* _Task item_
Exactly the lines below, starting with the one containing "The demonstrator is" and going on through the one containing "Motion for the", must be reproduced, both ends included, and no pictures with them.

* _Dataset extract_
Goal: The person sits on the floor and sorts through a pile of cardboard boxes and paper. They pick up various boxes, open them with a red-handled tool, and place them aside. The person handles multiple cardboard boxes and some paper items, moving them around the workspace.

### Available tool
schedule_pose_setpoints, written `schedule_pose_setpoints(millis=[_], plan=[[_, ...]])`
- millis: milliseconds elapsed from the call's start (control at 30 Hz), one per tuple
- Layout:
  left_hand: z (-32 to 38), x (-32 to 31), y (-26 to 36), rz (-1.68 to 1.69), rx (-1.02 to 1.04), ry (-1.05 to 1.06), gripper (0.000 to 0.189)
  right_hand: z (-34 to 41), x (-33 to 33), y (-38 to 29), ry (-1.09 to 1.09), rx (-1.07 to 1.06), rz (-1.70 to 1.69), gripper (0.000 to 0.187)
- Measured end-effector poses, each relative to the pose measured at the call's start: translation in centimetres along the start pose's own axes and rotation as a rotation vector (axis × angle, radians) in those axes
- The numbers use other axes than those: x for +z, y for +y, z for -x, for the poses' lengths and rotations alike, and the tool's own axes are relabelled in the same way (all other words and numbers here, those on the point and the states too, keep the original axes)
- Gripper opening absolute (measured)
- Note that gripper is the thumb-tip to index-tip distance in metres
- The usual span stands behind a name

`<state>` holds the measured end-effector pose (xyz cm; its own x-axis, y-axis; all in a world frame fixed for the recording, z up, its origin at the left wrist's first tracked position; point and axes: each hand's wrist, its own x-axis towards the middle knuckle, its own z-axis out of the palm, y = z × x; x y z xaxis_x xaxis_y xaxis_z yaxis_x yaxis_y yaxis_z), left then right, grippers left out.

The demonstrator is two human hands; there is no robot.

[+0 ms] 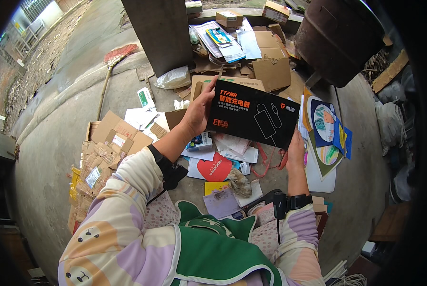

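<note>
A flat black cardboard charger box is held up in front of me, tilted down to the right. Its printed face carries orange and white writing and a line drawing of a charger. My left hand grips the box's left end. At the lower right corner, my right hand holds the other end. A red object, perhaps a tool handle, shows by the right fingers; most of it is hidden. Below the box lie a small blue-and-white box, a red printed sheet and a crumpled grey-brown rag or bag.
Flattened cardboard is piled on the left. Children's drawings lie stacked on the right. Beyond are an open carton, a concrete pillar and a large dark drum. A broom lies at the far left.
</note>
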<state>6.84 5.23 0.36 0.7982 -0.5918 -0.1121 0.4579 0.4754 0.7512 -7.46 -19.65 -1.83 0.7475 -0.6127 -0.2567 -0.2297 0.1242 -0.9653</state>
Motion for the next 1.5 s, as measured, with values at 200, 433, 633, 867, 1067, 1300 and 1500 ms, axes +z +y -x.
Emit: schedule_pose_setpoints(millis=[200,433,633,867,1067,1300,1500], plan=[[0.0,0.0,-0.1,-0.014,-0.006,0.025,0.055,0.2,0.3,-0.4,0.021,0.007,-0.006,0.039],[-0.1,-0.1,-0.2,0.012,-0.006,0.016,0.055,0.0,0.3,-0.4,0.012,0.002,-0.01,0.039],[-0.3,-0.5,-0.6,0.026,0.01,0.013,0.057,0.0,0.3,-0.4,0.007,0.007,-0.034,0.038],[-0.5,-0.8,-0.9,0.027,-0.019,0.085,0.067,0.3,0.3,-0.7,0.017,-0.006,-0.038,0.037],[-0.3,-0.5,-1.0,0.012,-0.016,0.13,0.059,0.3,0.2,-0.6,0.028,-0.009,-0.003,0.038],[-0.2,-0.5,-1.0,0.034,-0.111,0.194,0.035,0.4,0.3,-0.7,0.049,-0.001,0.018,0.039],[0.1,-0.5,-0.8,0.109,-0.146,0.06,0.039,0.1,0.4,-0.6,0.004,-0.047,-0.026,0.036]])
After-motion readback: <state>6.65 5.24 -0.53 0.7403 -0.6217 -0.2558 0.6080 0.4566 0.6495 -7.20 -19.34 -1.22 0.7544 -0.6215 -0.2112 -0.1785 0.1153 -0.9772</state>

* _Solution for this exercise_
The demonstrator is two human hands; there is no robot.

[+0 ms] 

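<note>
A flat black cardboard charger box is held up in front of me, tilted down to the right. Its printed face carries orange and white writing and a line drawing of a charger. My left hand grips the box's left end. At the lower right corner, my right hand holds the other end. A red object, perhaps a tool handle, shows by the right fingers; most of it is hidden. Below the box lie a small blue-and-white box, a red printed sheet and a crumpled grey-brown rag or bag.
Flattened cardboard is piled on the left. Children's drawings lie stacked on the right. Beyond are an open carton, a concrete pillar and a large dark drum. A broom lies at the far left.
</note>
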<state>6.84 5.23 0.36 0.7982 -0.5918 -0.1121 0.4579 0.4754 0.7512 -7.46 -19.65 -1.83 0.7475 -0.6127 -0.2567 -0.2297 0.1242 -0.9653</state>
Motion for the next 1.5 s, as measured, with values at 200, 433, 633, 867, 1067, 1300 and 1500 ms, axes +z +y -x.

This exercise requires nothing more.